**Exercise**
Only certain lines below are wanted: those starting at the line containing "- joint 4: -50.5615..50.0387" and ending at the line containing "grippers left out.", both included, each retyped exactly.

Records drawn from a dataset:

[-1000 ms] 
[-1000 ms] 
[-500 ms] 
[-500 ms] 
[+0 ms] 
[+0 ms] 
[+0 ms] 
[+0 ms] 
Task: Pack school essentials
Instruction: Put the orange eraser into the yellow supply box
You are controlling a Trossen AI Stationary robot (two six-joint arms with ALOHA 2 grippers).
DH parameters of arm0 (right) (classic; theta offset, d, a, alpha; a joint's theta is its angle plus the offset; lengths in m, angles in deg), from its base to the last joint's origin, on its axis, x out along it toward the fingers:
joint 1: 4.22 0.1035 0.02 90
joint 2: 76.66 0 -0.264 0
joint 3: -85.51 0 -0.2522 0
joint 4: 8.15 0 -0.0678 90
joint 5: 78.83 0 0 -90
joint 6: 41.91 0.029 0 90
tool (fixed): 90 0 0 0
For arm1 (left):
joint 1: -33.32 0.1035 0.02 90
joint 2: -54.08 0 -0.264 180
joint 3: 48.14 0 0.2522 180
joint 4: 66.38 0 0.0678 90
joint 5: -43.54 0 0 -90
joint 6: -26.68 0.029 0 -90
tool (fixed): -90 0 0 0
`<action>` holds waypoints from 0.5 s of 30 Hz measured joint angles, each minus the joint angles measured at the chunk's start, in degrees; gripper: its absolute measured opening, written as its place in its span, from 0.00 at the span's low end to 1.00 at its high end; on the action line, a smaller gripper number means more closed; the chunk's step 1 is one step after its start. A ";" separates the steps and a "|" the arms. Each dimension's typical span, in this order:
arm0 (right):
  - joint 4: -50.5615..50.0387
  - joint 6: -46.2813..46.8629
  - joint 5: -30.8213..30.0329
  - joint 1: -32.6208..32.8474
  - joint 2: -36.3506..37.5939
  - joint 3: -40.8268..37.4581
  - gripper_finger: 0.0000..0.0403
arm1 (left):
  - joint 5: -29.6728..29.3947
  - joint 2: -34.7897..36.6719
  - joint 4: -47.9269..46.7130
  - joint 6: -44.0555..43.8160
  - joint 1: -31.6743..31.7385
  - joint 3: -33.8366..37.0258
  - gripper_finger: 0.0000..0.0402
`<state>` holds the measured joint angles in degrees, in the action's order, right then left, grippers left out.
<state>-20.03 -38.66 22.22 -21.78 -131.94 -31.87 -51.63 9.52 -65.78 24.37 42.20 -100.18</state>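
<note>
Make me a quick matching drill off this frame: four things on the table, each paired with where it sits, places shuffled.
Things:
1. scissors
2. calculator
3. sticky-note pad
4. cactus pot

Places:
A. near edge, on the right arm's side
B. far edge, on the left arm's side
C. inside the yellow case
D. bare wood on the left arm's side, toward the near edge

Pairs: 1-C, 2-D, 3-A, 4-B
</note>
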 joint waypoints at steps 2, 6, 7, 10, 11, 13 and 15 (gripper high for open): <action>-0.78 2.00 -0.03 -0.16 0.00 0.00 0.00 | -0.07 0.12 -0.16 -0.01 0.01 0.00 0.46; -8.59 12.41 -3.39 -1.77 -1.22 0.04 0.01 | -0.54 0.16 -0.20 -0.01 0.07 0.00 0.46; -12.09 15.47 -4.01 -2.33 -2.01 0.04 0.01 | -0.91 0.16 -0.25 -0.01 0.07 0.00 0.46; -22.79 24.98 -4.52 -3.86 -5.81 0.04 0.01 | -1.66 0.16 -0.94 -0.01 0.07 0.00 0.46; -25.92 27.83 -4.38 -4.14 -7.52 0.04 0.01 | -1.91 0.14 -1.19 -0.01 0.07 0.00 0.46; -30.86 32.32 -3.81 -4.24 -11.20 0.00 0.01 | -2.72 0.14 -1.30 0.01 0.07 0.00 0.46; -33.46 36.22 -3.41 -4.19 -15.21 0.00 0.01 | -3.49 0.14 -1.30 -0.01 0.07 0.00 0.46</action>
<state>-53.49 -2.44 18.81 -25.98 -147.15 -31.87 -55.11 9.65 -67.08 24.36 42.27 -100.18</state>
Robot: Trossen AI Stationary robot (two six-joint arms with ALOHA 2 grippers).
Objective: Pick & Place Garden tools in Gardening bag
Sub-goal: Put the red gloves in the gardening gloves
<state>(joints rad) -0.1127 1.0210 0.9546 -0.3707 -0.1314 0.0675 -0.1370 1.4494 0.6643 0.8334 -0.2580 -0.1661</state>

**Written response**
  - joint 4: -50.5615..50.0387
  - joint 6: -46.2813..46.8629
  - joint 5: -30.8213..30.0329
  - joint 1: -32.6208..32.8474
  - joint 2: -36.3506..37.5939
  - joint 3: -40.8268..37.4581
  - gripper_finger: 0.0000..0.0403
arm1 (left):
  - joint 5: -29.6728..29.3947
  - joint 2: -34.7897..36.6719
  - joint 4: -47.9269..46.7130
  - joint 6: -44.0555..43.8160
  - joint 1: -31.6743..31.7385
  - joint 3: -33.8366..37.0258
  - gripper_finger: 0.0000..0.0402
`<state>` holds the measured joint angles in degrees, in the action's order, right then left, grippers left out.

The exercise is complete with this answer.